When Jenna-Louise Coleman was having her first interview after it was announced that she'd be the next Companion, she was asked her favorite monster and she replied, "I'm pretty sure I'll run into the Daleks at some point." A bit of Hilarious in Hindsight deliberately invoked by Jenna, since she definitely already knew (and had possibly already filmed it) that in her first episode, she'd be playing a human turned into a Dalek, 5 episodes and 3 months before anyone was expecting to see her on the show.
The entire cast and crew of the Davies/Tennant era performing The Proclaimers' "500 Miles" at the wrap party for "The End of Time". I dare you not to laugh at the sight of an Ood dancing.
After the word got out that a warehouse in America accidentally sent out the Series 7b DVD a little too early (as in, before the finale aired), the BBC and other assorted Powers That Be all politely asked that the fans who received them not spoil anything for the rest. Whovians responded in their own unique way, namely by spamming the post with so much insane nonsense that even if the truth were revealed (which it wasn't, by the way) they wouldn't believe it anyway.
For the 50th anniversary of the show, the official Twitter put an image with the phrase "On this day [September 19] 50 years ago, filming began on a new BBC TV Series called Doctor Who…". The fans' response? "It will never catch on."
Chris Hardwick: From a scientific standpoint, everything she's doing should not work.
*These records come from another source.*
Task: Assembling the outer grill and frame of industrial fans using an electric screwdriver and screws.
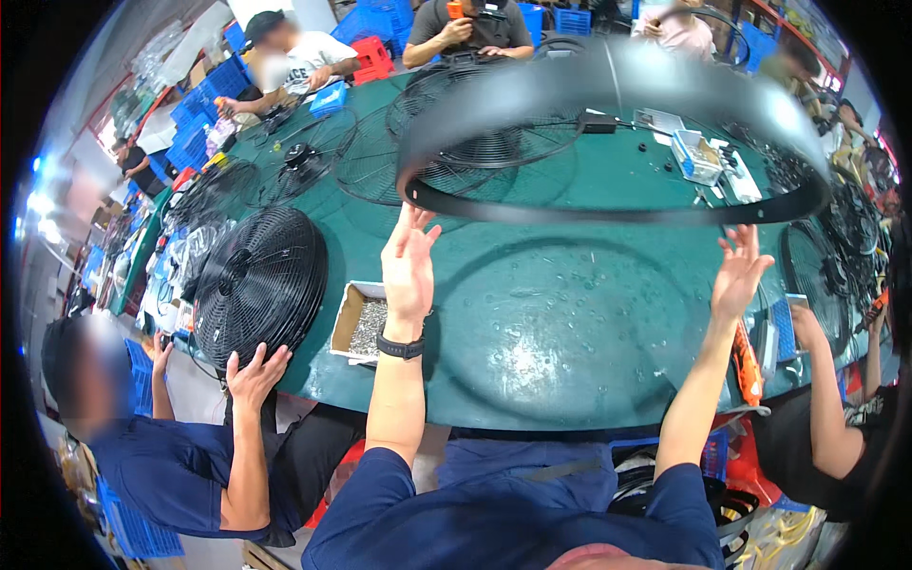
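Note:
A large black hoop, a flat band bent into a ring [684, 87], is raised over the table at a tilt, its upper part blurred. At its lower left edge is my left hand [408, 271], palm up, fingers reaching to the band. My right hand [738, 275] supports the lower right edge, its fingers slightly bent. The band hides some of the fingertips. Beside my left wrist, which wears a black watch [400, 348], stands an open carton [344, 323] of small metal parts. An orange power screwdriver [748, 370] lies near my right forearm.
On the green table [570, 380] are wire fan guards [366, 171] and a tray of parts [696, 157]. At left, a co-worker's hand [252, 375] touches a black fan cage [261, 280]. Another co-worker's arm [826, 399] is close on the right. Several people sit across the table.

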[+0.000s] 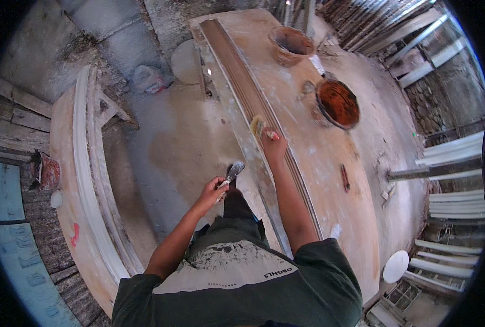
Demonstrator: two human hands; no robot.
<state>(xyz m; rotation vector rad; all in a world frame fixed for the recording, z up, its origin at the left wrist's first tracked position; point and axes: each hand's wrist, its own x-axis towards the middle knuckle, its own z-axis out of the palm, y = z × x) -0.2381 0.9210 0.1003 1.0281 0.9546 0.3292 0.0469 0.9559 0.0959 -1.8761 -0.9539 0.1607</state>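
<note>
My right hand (274, 143) is closed around the red handle of a brush (257, 126). Its pale yellowish bristles rest on or just above a long brown grooved strip (231, 62), which runs lengthwise along the left side of the table (330, 180). In front of my body, to the left of that table, my left hand (212, 193) is closed on a small pale object. A grey rounded shape (235, 169) lies just past those fingers; whether it belongs to the held object or is my foot, I cannot tell.
On the table stand a bucket with reddish-orange insides (338, 103) and another stained bucket (291, 46). A thin dark reddish tool (345, 178) lies nearer. To the left, a bench (68, 180) carries a long white moulding (84, 163). A plastic bag (148, 79) sits on the floor.
</note>
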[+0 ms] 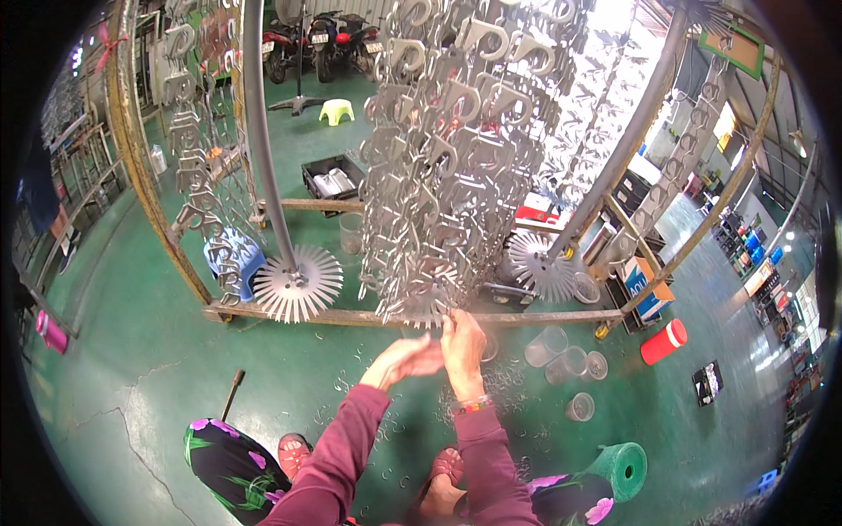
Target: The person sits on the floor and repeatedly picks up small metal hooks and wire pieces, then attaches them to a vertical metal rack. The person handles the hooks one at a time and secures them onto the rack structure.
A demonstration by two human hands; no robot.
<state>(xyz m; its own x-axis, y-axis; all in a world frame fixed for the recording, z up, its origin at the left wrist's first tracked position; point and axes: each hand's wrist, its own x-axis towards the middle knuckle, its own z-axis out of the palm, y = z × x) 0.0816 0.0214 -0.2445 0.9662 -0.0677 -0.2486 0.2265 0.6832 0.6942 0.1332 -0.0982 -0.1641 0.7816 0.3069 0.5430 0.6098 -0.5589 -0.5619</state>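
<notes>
My right hand (465, 351), with a beaded bracelet at the wrist, is raised to the lower end of a dense cluster of hanging metal hook-shaped parts (447, 158). Its fingers are pinched together; what lies between them is too small to make out. Close beside it on the left is my left hand (405, 359), somewhat blurred, with its fingers stretched toward the right wrist. A slotted metal disc (430, 302) shows at the bottom of the cluster, just above my fingers. Small curved metal hooks (504, 386) lie scattered on the green floor below.
The rack's bottom bar (368, 317) runs across behind my hands. Slotted discs (298, 283) end the poles on either side. Clear plastic cups (546, 346) stand at right, near a red cylindrical container (664, 342) and a green roll (624, 472). A blue stool (235, 263) stands left.
</notes>
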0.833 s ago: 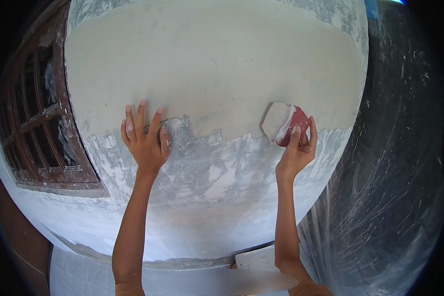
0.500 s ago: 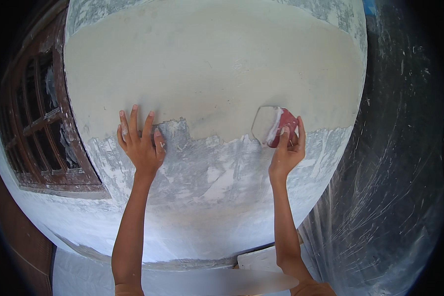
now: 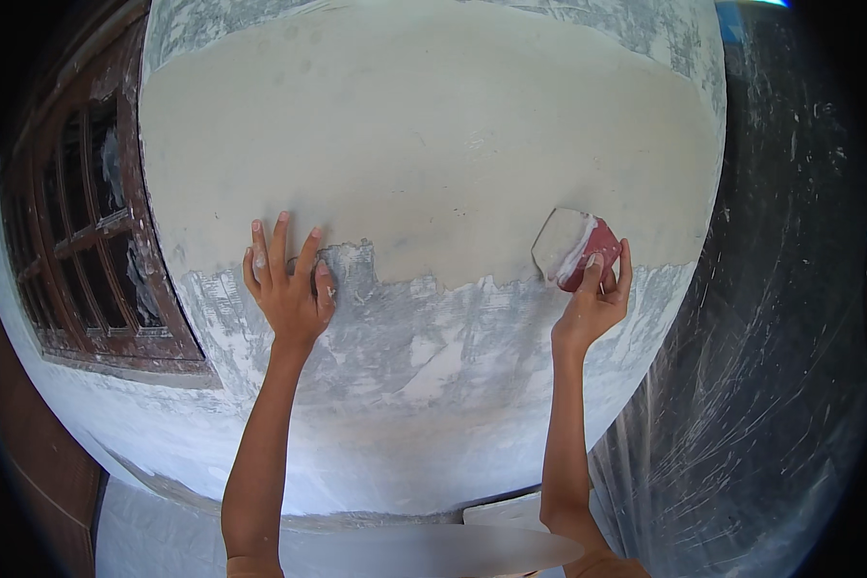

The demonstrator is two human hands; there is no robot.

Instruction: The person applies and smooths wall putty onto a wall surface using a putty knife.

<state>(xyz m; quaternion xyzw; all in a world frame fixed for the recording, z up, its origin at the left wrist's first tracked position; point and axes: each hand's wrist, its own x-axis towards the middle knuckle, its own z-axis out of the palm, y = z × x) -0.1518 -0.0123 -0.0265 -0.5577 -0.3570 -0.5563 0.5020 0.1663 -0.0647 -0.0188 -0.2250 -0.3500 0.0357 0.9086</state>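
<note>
- Pale board (image 3: 424, 551), nearest the viewer: a blurred, flat, light-coloured edge runs across the lower rim, below the wall and between the two forearms.
- Left hand (image 3: 287, 289): the forearm rises almost straight up from the lower edge; the palm lies flat against the wall (image 3: 424, 135), left of the putty knife. The fingers (image 3: 279, 241) are spread and straight, pointing upward, and grip nothing; the thumb rests at the ragged border where smooth putty meets the rough grey coat.
- Right hand (image 3: 592, 306): the forearm is likewise raised and nearly vertical, the wrist bent slightly toward the wall. The fingers are curled closed around the red handle of the putty knife (image 3: 573, 249), with the fingertips showing over the handle's right and lower sides.
- Putty knife: its broad pale blade projects up and to the left of the fingers and lies against the wall, at the lower right edge of the smooth cream-coloured patch. A streak of white putty marks the joint of blade and handle.
- Wall: smooth cream putty above the knife, patchy grey and white plaster below it.
- Window (image 3: 87, 250): a dark wooden frame with a grille, far left of the knife.
- Plastic sheet (image 3: 790, 385): translucent, streaked, hanging to the right of the knife.
</note>
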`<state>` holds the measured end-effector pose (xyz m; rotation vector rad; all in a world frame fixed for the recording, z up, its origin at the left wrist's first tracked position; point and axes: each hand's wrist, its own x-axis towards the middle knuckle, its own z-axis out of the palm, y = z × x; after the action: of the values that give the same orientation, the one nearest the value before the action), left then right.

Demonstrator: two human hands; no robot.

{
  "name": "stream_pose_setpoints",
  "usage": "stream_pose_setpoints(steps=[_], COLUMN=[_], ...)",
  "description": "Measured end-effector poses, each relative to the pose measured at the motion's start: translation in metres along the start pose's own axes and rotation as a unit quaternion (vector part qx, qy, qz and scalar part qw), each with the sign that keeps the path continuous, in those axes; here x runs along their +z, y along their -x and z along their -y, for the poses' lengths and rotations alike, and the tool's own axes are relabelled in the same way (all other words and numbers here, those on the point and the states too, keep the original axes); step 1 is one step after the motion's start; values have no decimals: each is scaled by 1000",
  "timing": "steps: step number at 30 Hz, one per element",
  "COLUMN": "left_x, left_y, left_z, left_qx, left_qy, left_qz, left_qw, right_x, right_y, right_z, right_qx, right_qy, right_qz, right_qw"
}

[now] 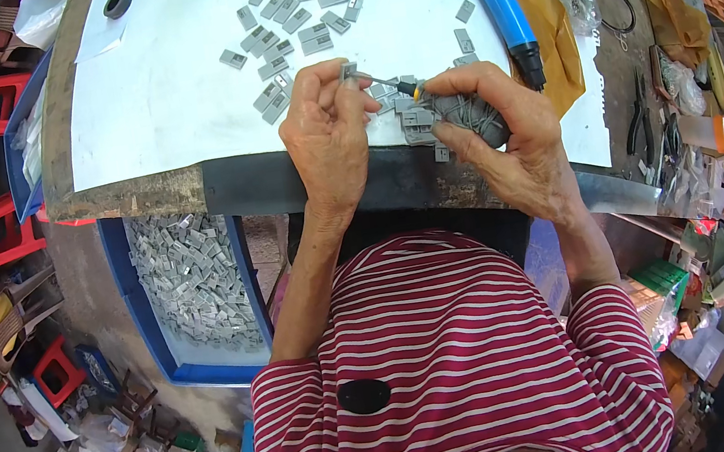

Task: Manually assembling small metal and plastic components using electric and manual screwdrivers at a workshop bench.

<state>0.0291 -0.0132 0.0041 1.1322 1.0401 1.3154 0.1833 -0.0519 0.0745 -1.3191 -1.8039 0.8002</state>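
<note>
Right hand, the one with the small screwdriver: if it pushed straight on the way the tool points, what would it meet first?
The right hand aims its screwdriver left, at the small grey part pinched in the left hand fingers. The tip looks at or nearly on that part, so it would meet that first, though depth is unclear.

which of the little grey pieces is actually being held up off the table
The small grey piece pinched in the left hand fingertips, with the screwdriver tip at it. The other grey pieces lie loose on the white sheet.
</note>
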Motion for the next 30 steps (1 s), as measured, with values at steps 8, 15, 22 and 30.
stream_pose_setpoints(steps=[8, 15, 22, 30], left_x=[-2, -4, -6, -12], left_y=[0, -2, -4, -7], left_z=[-5, -6, -9, -10], left_qx=[-20, -36, -69, -97], left_qy=[16, 39, 113, 164], left_qz=[23, 37, 35, 40], left_qw=[999, 998, 991, 981], right_x=[-10, -8, -5, 1], right_y=[-2, -2, 1, 5], right_z=[2, 2, 1, -1], right_qx=[96, 130, 102, 162], right_qy=[-71, -71, -78, -149], right_qz=[-7, -11, -24, -24], right_qw=[993, 989, 991, 975])
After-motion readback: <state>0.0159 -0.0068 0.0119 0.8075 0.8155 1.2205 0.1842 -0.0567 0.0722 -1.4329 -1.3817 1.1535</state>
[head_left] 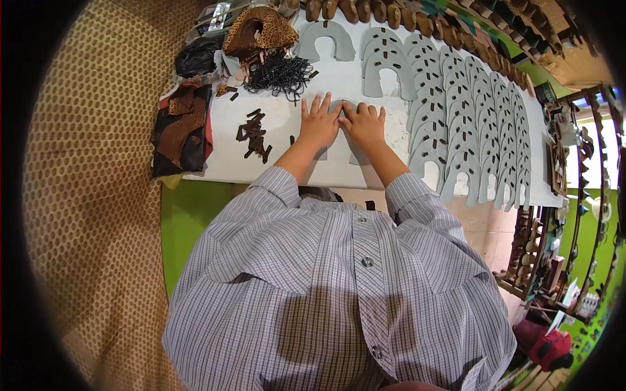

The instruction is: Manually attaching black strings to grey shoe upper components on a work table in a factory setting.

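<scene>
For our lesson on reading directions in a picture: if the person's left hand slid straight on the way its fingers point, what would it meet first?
The left hand points up the white table. Going straight on, it would most likely meet the black tangle of cords first, though depth is hard to judge here.

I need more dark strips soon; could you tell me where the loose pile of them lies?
In the head view, the pile of dark strips lies on the white table, left of the left hand, below the black tangle.
</scene>
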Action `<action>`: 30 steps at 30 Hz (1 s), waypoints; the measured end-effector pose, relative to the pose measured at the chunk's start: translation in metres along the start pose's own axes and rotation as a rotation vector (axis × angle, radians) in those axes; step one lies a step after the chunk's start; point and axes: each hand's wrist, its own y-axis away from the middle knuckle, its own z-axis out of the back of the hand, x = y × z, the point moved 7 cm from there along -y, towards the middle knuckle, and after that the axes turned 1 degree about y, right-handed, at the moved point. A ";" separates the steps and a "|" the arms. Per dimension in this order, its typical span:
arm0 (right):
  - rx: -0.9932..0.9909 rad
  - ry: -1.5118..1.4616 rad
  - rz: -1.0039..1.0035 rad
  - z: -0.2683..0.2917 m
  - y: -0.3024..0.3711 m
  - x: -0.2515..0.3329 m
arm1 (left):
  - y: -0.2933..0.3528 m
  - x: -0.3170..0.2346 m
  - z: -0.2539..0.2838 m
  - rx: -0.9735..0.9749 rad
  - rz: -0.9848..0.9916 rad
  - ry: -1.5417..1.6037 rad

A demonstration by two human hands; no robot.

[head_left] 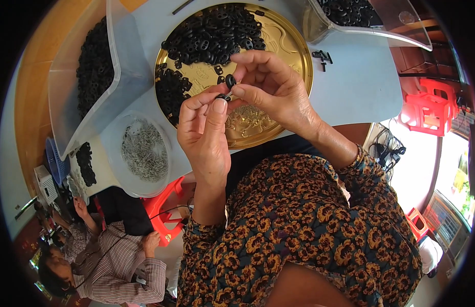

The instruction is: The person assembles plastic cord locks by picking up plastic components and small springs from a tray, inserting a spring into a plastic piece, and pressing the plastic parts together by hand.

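Observation:
My left hand [209, 130] pinches a small black plastic piece [223, 96] between thumb and fingers. Close above it, my right hand [281, 94] grips a glossy black oval piece [230, 80] at its fingertips. A thin silvery bit shows between the two pieces; whether it joins them I cannot make out. Both hands are over a round gold tray [291, 46]. On the tray lie a heap of black two-hole oval pieces [212, 33], a pile of smaller black pieces [171, 92] and a scatter of tiny shiny metal pieces [247, 120], partly hidden by my hands.
At left stands a clear bin [112, 66] of black pieces, with a bowl [163, 187] of small silvery metal parts nearer me. Another clear bin [360, 33] is at the far right, near loose black pins [323, 57]. A person in stripes [114, 266] sits at left. Red stools [432, 110] stand right.

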 end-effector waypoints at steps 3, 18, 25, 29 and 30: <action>0.069 0.053 -0.028 -0.003 -0.002 0.001 | 0.001 0.000 0.002 0.002 0.002 0.004; -0.088 -0.082 -0.285 0.006 0.008 -0.022 | -0.002 -0.005 0.006 -0.021 0.014 -0.067; -0.114 -0.189 -0.353 0.001 0.011 -0.021 | 0.001 -0.003 0.003 -0.025 -0.008 -0.111; -0.076 -0.089 -0.329 -0.001 0.012 -0.014 | 0.004 -0.004 0.001 -0.024 -0.037 -0.200; -0.075 -0.088 -0.331 -0.001 0.012 -0.014 | 0.004 -0.004 0.000 -0.022 -0.048 -0.223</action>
And yet it is. — Matt Smith: Karen's got the highest score! Chris Hardwick: SHE DOES HAVE THE HIGHEST SCORE. *hangs head in shame*
Matt and Arthur poke fun at this, affectionately agreeing to call Karen "an idiot", to which Karen gets adorably defensive.
Chris Hardwick's TARDIS ball.
Chris Hardwick: It came through a tear in the fabric of the universe. Or I just paid a hundred bucks and had this printed onto a ball. With a laser, so that's kinda sciencey.
Matt Smith being absolutely terrible, to the point where he has a counter for the number of pins he's hit (his final total seemed to be roughly 16, which a competent bowler can make in two turns.)
Steven Moffat: What you need to do is try to hit some of the pins. — Matt Smith: I've got one pin! I'm the worst in the game! Karen Gillan: Hahahaha, one pin! Matt Smith: Shut up, Karen.
Steven Moffat wasn't much better; in several frames the ball would arc through the air and only land about halfway down the lane. One of the other guys said he throws the ball like a caveman and should probably switch to softball. Notice that Moffat's competitiveness still came through, lasering in on the fact that he was at least better than somebody, namely Matt, who he teased mercilessly about it.
Arthur Darvill is so "fluid" when swinging his bowling ball (using just about his whole body to throw it) that Karen jokes that he "has no bones".